В палате было и много тяжелых эпилептиков, которые постоянно бились в конвульсиях и с пеной у рта страшно кричали по ночам. Служители во время приступов обычно наваливались на них и прижимали к полу, чтобы те не повредили себя. Но хуже всего было по ночам. Пациентам можно было курить, и некоторые из них тушили о спящих горящие папиросы, мочились соседям в уши, на постели. Оберегая уши, я затыкал их на ночь хлебным мякишем и старался закрывать голову одеялом.

Крепко наказывали больных. За малейшее неповиновение персоналу служители завертывали пациента в мокрые простыни и зашивали с ног до подбородка в одеяло. Человек лежал запеленутый, как египетская мумия, страшно потел и мучился жаждой. После нескольких часов такой процедуры, а ее со мной производили часто, я от слабости еле держался на ногах, а служители смеялись. Снова по всему телу от сквозняков у меня пошли огромные фурункулы. Вскрывали их без анестезии в местной амбулатории. Я, естественно, очень страдал от этих процедур и сопротивлялся. Тогда, по знаку фельдшера или врача, на меня наваливались несколько служителей, эскулап делал свое дело, а я ревел что было сил. Почему-то мне все время давали хинные капли в воде, я их так возненавидел, что впоследствии своим пациентам даже в случаях, когда они были нужны, избегал их предписывать.

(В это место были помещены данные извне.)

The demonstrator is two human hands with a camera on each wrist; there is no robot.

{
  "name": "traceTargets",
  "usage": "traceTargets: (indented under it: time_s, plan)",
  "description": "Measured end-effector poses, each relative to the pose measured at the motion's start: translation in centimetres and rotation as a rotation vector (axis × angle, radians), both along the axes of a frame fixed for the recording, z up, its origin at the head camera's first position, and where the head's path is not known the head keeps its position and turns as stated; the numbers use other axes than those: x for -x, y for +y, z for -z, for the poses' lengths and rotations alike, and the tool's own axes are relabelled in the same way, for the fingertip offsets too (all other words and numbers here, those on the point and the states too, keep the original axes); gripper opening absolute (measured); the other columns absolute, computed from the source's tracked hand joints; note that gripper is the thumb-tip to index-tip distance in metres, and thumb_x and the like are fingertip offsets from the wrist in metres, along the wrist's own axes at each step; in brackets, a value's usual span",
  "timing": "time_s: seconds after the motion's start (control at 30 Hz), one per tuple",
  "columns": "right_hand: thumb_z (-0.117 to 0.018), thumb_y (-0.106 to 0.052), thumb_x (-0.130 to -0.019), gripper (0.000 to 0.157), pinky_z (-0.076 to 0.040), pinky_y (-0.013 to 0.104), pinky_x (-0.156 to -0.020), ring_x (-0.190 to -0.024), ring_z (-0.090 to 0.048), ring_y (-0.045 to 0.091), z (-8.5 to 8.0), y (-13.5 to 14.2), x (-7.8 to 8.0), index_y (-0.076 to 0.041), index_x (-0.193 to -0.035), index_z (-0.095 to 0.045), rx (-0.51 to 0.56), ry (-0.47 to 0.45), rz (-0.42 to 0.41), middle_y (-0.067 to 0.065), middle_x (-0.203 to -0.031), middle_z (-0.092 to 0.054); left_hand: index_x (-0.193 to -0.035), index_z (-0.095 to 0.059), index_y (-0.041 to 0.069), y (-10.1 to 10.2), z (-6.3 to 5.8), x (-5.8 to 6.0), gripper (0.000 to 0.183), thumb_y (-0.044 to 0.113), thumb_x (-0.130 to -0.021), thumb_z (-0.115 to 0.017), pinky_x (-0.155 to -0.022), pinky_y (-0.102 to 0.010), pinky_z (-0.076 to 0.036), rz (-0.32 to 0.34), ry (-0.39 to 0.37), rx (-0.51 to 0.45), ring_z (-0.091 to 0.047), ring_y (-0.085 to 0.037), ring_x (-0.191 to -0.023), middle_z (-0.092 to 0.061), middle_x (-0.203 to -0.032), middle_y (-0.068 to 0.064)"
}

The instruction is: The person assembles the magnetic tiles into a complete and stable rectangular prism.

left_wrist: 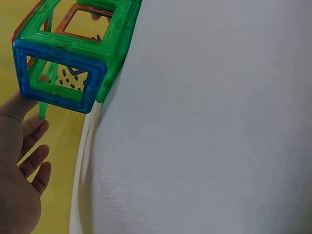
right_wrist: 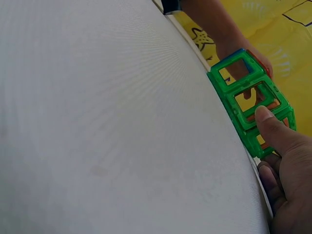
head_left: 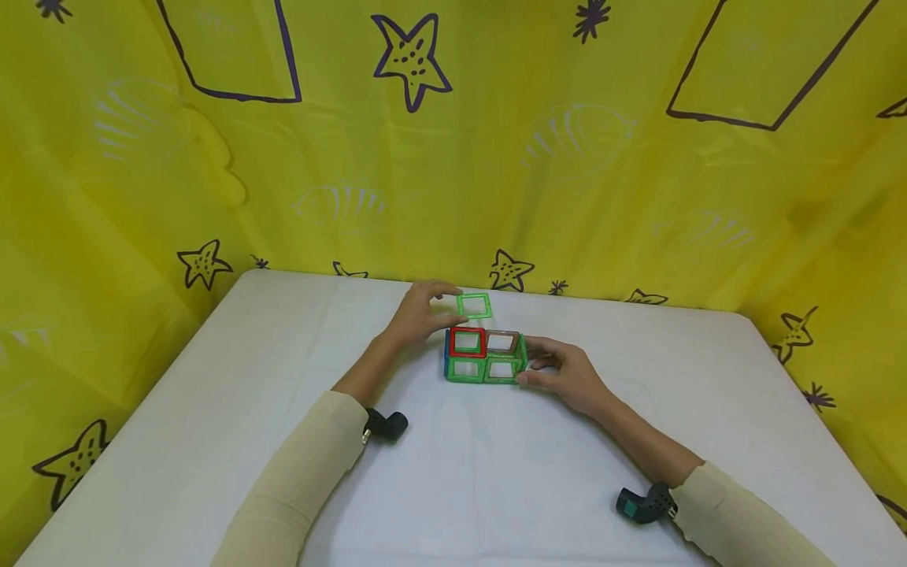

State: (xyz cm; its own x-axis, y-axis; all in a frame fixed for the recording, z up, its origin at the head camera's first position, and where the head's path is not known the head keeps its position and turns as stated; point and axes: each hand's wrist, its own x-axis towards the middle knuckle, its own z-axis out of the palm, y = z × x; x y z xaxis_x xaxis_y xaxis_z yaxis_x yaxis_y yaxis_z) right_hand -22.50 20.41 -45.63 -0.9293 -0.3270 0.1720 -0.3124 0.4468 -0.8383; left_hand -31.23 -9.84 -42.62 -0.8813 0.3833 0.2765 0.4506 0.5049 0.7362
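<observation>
A small box of magnetic tiles stands on the table, its front made of two green square tiles (head_left: 485, 370). On top are a red square tile (head_left: 484, 343) at left and an orange-brown one (head_left: 503, 331) at right. A blue square tile (left_wrist: 97, 80) closes the left end. My right hand (head_left: 574, 378) grips the right end, thumb on the front green frame, other fingers partly hidden behind. Just behind the box, my left hand (head_left: 414, 316) pinches a separate green square tile (head_left: 476, 316) by its left side, between thumb and finger.
The box sits toward the back of a white-covered table (head_left: 453, 472). Close behind the table's back edge hangs a yellow curtain (head_left: 439, 157) with starfish drawings, which also runs along both sides. Dark wrist cameras (head_left: 386, 425) are strapped to both forearms.
</observation>
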Motion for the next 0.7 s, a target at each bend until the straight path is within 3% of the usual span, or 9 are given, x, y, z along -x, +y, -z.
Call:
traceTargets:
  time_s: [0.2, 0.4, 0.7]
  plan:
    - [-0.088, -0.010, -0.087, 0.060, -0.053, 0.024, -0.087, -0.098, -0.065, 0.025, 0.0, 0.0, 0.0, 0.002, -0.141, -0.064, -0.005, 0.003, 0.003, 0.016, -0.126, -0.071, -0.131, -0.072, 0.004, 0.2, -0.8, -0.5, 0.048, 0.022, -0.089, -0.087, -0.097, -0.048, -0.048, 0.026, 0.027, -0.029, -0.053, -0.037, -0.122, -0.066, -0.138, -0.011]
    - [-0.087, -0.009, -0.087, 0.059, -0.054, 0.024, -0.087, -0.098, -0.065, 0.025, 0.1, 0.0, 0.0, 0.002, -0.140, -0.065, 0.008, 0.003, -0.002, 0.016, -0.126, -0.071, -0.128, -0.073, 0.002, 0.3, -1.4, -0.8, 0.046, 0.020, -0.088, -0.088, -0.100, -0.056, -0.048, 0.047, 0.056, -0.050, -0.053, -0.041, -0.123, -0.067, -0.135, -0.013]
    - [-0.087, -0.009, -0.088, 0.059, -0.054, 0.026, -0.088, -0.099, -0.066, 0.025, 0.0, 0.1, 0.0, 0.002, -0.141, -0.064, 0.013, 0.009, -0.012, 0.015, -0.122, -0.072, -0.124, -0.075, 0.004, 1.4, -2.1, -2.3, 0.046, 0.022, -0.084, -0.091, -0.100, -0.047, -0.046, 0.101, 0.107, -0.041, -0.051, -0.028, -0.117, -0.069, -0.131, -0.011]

В такой вот обстановке потянулись долгие сумбурные дни, и норой я откровенно завидовал идиотам, которым было все равно. Иногда нас выводили на прогулки во двор, обнесенный высоким, почти непроницаемым деревянным забором. Не перенося заточения, я неоднократно пытался бежать через тот забор, но каждый раз меня ловили и жестоко избивали или топили в ванной — обычный способ укрощения строптивых. Иногда я приходил в сознание в изоляторе, лежа на голом полу. Тут все было бесконтрольно и с пациентами не церемонились. Главным врачом был Потап Петрович Головачев, человек с не сходящей с лица сладкой улыбкой, говоривший вкрадчивым, тихим голосом. Он был выше среднего роста, черный, с небольшими темными усами и глазами, которых я никогда не видел. Он называл меня Колей и часто уговаривал, чтобы я слушался служителей. Я просил его пустить меня домой, он, улыбаясь, что-то обещал и уходил. Никого из родных ко мне не пускали. Никаких лекарств, кроме противной хинной воды, нам вообще не давали, и я до сих пор не могу понять, что делал Потап Петрович в этой так называемой больнице для умалишенных.